MASTER OF CEREMONIES: “Holy cow! How ‘bout THAT, Ladies and Gentlemen? How does he do it? How does he do it? How does Stephen know the future? How can he accurately predict today what will happen in days to come? This boy is a wonder! A wonder, I tell you! And not only that, but it doesn’t take TWO people to write his Blog Bits, unlike the L.A. Times which apparently requires a team effort just to write a single news article. Put your hands together for The Uncanny Stephen! How ever does he do it?”

MANNY: “The gods have come down and visited the Earth! Stephen must be a god!”

MOE: “No, he’s psychic! A superpsychic!”

JACK: “He’s no psychic. He just got lucky, that’s all.”

MOE: “Nah. Stephen’s just a little smarter than the rest of you stooges.”

LARRY: “Maybe he’s just a very lucky, slightly smart, superpsychic god?”

CURLY: “A-Woo-Woo-Woo!”

MASTER OF CEREMONIES: “Well, folks, why don’t we simply ask him? Stephen! Tell us, how were you able to foretell the future 6 months in advance? How did you know that Barack Obama would continue to deploy American troops in the Middle East well before he was elected president? Back when he was still giving the American People the impression that he didn't approve of all this war business?”

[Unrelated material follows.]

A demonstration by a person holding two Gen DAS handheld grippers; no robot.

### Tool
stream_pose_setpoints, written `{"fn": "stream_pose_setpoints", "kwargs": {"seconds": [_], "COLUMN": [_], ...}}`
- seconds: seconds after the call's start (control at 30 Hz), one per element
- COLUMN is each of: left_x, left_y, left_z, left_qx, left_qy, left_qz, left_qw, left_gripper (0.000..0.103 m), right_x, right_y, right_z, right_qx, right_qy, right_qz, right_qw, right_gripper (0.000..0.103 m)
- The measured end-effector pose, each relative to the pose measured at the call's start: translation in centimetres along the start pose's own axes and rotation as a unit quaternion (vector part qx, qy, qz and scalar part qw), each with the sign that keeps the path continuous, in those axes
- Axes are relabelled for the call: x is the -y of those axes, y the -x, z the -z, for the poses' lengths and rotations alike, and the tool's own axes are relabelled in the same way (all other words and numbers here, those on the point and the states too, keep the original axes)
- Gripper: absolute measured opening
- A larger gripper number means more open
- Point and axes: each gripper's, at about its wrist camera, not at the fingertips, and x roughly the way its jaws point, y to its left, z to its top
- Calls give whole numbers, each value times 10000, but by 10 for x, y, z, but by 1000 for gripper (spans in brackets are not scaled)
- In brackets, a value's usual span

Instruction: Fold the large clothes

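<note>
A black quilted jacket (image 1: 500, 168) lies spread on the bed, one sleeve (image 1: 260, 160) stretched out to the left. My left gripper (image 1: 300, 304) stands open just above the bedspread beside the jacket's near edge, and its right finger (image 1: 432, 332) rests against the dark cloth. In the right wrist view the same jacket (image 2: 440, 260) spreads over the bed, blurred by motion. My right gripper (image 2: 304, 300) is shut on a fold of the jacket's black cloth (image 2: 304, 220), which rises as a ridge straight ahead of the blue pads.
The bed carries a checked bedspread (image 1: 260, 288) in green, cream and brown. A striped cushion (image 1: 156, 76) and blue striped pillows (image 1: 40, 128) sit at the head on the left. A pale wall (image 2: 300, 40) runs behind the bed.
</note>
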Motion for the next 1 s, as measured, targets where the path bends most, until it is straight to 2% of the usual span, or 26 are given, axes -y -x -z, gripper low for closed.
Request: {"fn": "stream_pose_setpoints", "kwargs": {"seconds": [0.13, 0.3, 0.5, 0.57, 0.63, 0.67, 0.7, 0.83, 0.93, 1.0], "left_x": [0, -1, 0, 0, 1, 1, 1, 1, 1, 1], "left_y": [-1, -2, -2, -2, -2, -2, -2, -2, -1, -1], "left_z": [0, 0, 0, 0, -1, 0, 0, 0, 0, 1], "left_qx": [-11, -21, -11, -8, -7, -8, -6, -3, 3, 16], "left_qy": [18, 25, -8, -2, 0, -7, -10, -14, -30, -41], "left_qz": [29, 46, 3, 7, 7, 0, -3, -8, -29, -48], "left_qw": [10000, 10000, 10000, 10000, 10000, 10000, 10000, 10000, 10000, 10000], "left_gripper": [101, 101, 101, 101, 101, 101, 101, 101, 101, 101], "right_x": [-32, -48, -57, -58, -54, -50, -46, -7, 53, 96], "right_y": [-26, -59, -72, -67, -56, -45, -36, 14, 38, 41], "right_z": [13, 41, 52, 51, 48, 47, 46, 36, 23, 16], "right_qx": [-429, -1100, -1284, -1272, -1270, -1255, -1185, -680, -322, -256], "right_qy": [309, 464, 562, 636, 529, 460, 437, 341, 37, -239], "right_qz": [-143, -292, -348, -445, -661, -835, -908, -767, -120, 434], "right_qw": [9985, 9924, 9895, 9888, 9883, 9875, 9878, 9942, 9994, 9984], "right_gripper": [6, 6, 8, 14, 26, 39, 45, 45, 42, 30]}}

STEPHEN T. McCARTHY: “No, people, you’ve got it all wrong! I’m NONE of those things you said I am. It’s very smple really; anyone can do it. All you gotta do is turn off the television set and back slowly away from it. Burn all your comic, romance, and murder mystery detective books. Then carefully and gently pull your head out of your... [Assuming you know where I was going with this, I’ll leave the rest of the sentence unwritten.] And now, start spending your valuable time reading REAL big boy and big girl books. You know (or maybe you don’t), informative nonfiction by serious researchers and scholarly writers.

“Anyone can generally know the future in advance; anyone can do it once they come to understand that both political parties, the Republicans and the Democrats, are just puppets of one, unelected, powerful body: the Council on Foreign Relations (CFR). It’s easy to know where we’re headed because ALL roads lead to the single global government of ‘The New World Order’ being promoted by the CFR. And the Imperialistic American Agenda isn’t going to go away just because a Black Marxist has replaced a White Marxist in the White House. The Red, White and Bully isn’t about to release the stranglehold on Abu, Achmed, and the Mad Muhammad simply because they’re crying “Uncle (Sam).”

“Look, Dogg, if you want to snoop around and discover what’s planned for the immediate future, learn about the CFR’s ‘New World Order’ goals. And if you want to know what’s in the immediate future’s future, then read your Holy Bible – it’s all in there! God hasn’t left us in the dark. Or if you want a crash course on wha’ be hadnin’, then watch two programs: Aaron Russo’s ‘AMERICA: FREEDOM TO FASCISM’ and ‘WHEN GREED TURNS TO FEAR.’ The latter is a DVD available free of charge from I.C.A., and while it’s certainly not the most entertaining presentation in the world, it is loaded with important information you need to be aware of. Little or nothing in the future should take us by surprise.

“You don’t need to ‘Hope’ for ‘Change’ because change - REAL change - has been PROMISED… and promised by God, not by some very human god wannabe (who still refuses to show America his birth certificate thereby proving his Constitutional right to hold the highest office in the land). But that’s how I successfully predicted the future about our troops in the Middle East. I essentially killed my TV many years ago and turned my attention to Big Boy Books instead. That’s all there was to it: a lot of research and a little thought.”

JOSE JALAPENO [...on a stick]: “No bueno! Senor Stephen was mucho lucky, I theeeeenk.”